Access protocols and metadata models that are being used for archiving products differ between data providers. An overview of available satellite data providers, their access protocols and metadata models can be found in Chen, Zhou and Chen (2015) [
47]. In this work, we query and ingest data into the processing chain via a custom Application Programming Interface (API) that is connected to a set of Python scripts, which interface with the different sources, adjust metadata requests, harmonize responses and perform the actual data access through the source specific protocols. Along with each dataset, we store a harmonized metadata file in JSON-format, which contains all tags that are needed for rapid local data searches, documentation of processing history, and parameters for sensor specific transformations.
3.2. Preparation
Image preparation is done in succeeding steps. The combination and order of steps may vary depending on desired area of interest, geometric accuracy, spatial resolution, and sensor. Since all image data are delivered in single band raster files with varying grid size, we first resample them to the same grid size. Optionally, pan-sharpening is applied for sensors that provide a higher resolution panchromatic band. We use cubic convolution interpolation during resampling and a weighted Brovey transform for pan-sharpening [
48]. All spectral bands are stacked together into a single dataset along the z-axis and optionally subset to a geographical area of interest along x- and y-axis. In this work, we only use spectral bands that are available across different satellite sensors to ensure a high degree of transferability of the trained water segmentation model (
Section 3.3). Specifically, we use bands Red, Green, Blue, Near-Infrared (NIR) and two Shortwave-Infrared bands (SWIR1 and SWIR2). We transform DN to TOA reflectance using sensor specific methods. Image co-registration is performed using an algorithm based on Fast Fourier Transform (FFT) for translation, rotation and scale-invariant image registration [
49]. For the study areas that are considered in the following, we found that all relevant images were already well registered to each other and an additional co-registration step was not necessary. The need for co-registration should, however, be evaluated on a case by case basis. An in-depth evaluation of inter- and intra-sensor image co-registration and a discussion about its necessity for Landsat and Sentinel-2 images are beyond the scope of this study but can be found in Stumpf, Michea and Malet (2018) [
50].
3.3. Water Segmentation with a Convolutional Neural Network
For semantic segmentation of water bodies we use a CNN based on the U-Net architecture [
51] (
Figure 3). The network achieved good accuracies for cloud and cloud shadow segmentation in previous work of the authors [
12]. In this study, we retrain it on a multi-sensor dataset and optimize training towards improving the performance of the water segmentation. The network consists of encoder and decoder parts, where the encoder takes an input image and generates a high-dimensional feature vector with aggregate features at multiple scales. In five convolutional blocks we apply two 3 × 3 convolutions with Rectified Linear Unit (ReLU) activation function, followed by batch normalization and a 2 × 2 max pooling operation with stride 1 for down-sampling. In each block the number of feature channels is doubled starting from 32. In the decoder part, the feature map is up-sampled by a 2 × 2 transpose convolution followed by a concatenation with the correspondingly cropped feature map from the decoder and two 3 × 3 convolutions with ReLU activation and batch normalization. At the final layer a 1 × 1 convolution with softmax activation function is used to map each feature vector to the desired number of classes.

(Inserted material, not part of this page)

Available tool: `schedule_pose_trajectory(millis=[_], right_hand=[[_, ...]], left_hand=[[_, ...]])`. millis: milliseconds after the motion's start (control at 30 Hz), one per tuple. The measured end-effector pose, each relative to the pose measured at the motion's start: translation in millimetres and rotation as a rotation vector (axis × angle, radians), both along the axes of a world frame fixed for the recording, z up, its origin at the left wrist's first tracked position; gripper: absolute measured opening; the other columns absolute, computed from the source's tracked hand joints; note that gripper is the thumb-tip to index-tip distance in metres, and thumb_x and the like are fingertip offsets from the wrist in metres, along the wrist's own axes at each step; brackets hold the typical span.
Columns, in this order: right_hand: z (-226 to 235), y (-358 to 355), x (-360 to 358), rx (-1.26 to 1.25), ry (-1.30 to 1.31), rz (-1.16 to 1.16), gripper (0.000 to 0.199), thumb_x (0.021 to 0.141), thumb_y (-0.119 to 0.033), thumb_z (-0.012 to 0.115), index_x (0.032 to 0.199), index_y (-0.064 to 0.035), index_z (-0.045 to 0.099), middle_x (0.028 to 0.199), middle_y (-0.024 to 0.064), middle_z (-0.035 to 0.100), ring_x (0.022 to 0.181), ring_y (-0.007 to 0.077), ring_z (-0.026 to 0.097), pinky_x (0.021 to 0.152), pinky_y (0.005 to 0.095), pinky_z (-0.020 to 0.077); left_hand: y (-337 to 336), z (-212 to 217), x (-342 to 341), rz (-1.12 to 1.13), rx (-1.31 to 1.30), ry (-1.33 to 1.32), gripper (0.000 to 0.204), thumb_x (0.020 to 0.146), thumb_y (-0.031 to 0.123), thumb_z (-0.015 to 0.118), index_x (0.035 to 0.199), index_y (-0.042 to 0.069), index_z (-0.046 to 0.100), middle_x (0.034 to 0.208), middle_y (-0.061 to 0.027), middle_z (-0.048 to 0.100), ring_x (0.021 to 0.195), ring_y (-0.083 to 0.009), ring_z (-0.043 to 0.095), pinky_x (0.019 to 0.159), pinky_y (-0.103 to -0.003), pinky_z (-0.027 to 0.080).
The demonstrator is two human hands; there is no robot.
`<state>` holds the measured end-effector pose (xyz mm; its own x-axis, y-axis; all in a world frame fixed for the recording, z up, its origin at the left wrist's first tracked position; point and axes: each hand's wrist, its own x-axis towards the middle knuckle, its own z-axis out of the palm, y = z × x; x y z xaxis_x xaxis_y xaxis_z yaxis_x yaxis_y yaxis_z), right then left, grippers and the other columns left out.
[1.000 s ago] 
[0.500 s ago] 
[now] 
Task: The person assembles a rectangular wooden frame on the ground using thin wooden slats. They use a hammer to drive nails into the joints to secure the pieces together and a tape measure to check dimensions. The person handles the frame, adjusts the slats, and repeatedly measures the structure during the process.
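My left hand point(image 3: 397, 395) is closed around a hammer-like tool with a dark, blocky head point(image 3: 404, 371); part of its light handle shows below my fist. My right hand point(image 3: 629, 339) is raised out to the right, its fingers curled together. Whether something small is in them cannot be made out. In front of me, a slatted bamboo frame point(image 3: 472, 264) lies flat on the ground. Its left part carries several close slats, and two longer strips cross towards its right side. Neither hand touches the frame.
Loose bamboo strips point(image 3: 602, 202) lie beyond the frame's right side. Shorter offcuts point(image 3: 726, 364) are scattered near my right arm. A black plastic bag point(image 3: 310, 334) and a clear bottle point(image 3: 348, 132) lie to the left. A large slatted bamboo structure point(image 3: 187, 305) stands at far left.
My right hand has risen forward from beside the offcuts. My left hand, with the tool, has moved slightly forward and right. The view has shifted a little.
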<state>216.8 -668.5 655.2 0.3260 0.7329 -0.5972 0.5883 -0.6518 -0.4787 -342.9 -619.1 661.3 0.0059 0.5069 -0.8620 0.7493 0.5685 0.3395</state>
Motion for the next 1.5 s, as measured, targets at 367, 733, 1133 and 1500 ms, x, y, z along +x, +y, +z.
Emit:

Compared to our previous study on cloud and cloud shadow segmentation, for which we trained a U-Net on the Landsat OLI SPARCS dataset [
39], we train the water segmentation network on a larger multi-sensor dataset and apply more extended augmentation (
Section 2). Image augmentation helps the network to learn invariance to changes in the augmented domains [
52]. This is particularly relevant for remote sensing images, which are affected by a combination of a large variety of highly dynamic external (e.g., atmospheric conditions, seasonality) and internal (e.g., sensor characteristics) parameters.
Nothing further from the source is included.